Menemukan Syukur di Tanah Sumatera

50259 medium post 56679 4802b005 3aba 4c47 b930 16d531849f8d 2019 02 15t22 00 46.049 08 00
Menulis merupakan hal yang sulit dilakukan bagi orang yang jarang menulis. Beberapa hal yang menyebabkan orang-orang sulit untuk menulis adalah jarang atau tidak terbiasa menulis dan belum menguasai ilmu-ilmu tentang kepenulisan.
Merujuk kepada hal tersebut, Aksara Senja, komunitas yang konsen dalam bidang penulisan melaksanakan Talkshow Kepenulisan.
Talkshow Kepenulisan ini mendatangkan Ikerniaty Sandili, anak muda Palu yang juga alumni pengajar Indonesia Muda.

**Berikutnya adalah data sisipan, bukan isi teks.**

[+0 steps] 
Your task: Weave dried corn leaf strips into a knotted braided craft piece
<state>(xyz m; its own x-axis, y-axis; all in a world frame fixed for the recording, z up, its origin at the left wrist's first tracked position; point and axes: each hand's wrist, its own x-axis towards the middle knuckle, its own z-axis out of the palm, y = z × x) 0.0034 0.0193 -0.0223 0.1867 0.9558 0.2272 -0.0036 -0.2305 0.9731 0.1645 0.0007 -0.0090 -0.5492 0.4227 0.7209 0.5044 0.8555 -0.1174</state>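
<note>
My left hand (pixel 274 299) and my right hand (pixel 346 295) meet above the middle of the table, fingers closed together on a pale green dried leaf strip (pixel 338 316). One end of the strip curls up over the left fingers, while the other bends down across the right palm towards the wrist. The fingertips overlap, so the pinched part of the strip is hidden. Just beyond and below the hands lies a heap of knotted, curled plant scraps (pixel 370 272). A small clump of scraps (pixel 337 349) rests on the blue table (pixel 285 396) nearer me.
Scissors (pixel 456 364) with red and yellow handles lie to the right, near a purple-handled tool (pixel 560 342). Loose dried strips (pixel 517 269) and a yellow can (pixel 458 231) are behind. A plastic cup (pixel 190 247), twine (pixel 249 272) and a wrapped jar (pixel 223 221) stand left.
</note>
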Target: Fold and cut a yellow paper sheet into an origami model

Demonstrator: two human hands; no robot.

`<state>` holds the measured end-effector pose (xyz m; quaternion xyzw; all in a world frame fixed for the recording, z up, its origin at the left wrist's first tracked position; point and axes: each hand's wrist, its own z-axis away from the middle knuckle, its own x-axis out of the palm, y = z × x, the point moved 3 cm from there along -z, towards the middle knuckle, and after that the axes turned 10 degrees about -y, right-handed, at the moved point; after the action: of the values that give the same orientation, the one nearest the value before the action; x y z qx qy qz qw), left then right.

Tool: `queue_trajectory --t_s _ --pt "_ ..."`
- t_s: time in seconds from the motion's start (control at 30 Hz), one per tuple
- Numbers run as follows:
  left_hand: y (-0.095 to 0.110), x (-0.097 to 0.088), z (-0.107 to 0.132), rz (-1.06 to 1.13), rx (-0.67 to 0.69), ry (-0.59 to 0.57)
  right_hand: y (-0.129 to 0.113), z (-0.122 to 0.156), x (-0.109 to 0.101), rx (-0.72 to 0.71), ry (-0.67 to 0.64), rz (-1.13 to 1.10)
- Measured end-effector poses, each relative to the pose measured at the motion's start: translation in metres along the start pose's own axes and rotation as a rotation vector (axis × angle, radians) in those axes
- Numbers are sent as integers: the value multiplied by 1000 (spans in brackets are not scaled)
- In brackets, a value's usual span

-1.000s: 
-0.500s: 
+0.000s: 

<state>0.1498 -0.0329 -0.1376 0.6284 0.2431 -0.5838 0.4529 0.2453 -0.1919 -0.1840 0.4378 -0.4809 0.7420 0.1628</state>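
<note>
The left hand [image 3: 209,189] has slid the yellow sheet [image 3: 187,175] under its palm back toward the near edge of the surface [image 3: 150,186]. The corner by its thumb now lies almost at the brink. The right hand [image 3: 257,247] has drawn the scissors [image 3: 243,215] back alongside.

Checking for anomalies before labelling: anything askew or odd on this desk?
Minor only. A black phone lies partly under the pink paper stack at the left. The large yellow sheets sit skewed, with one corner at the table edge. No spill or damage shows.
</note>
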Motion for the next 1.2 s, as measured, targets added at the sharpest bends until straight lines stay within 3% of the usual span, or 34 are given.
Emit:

Iker, panggilannya, mengatakan bahwa salah satu idenya dalam menulis salah satu bukunya yang berjudul "Menggugat Purnama" adalah dia menemukan sesuatu yang berharga di tanah rantauan.
"Di tanah Sumatera, tempat saya bertugas ketika menjadi pengajar Indonesia Muda, saya menemukan sesuatu yang berharga yaitu Syukur. Hal itulah yang membuat saya menyelesaikan buku "Menggugat Purnama" saya yang ada sekarang ini di tangan saya" katanya.
Iker melanjutkan, bahwa menulis itu harus dimulai dahulu. Ketika tidak memulai, biarpun memiliki segudang ilmu, sama saja dengan tidak ada.
"Menulis itu sejatinya memulai, ilmu-ilmu yang segudang pun, jika tidak termanfaatkan, maka berakhir sia-sia," lanjutnya.
Talkshow yang bekerja sama dengan aplikasi sosial "atma go" ini diadakan di Pinbuk Coffee Shop pada Jum'at (15/02) yang dihadiri oleh 50 orang.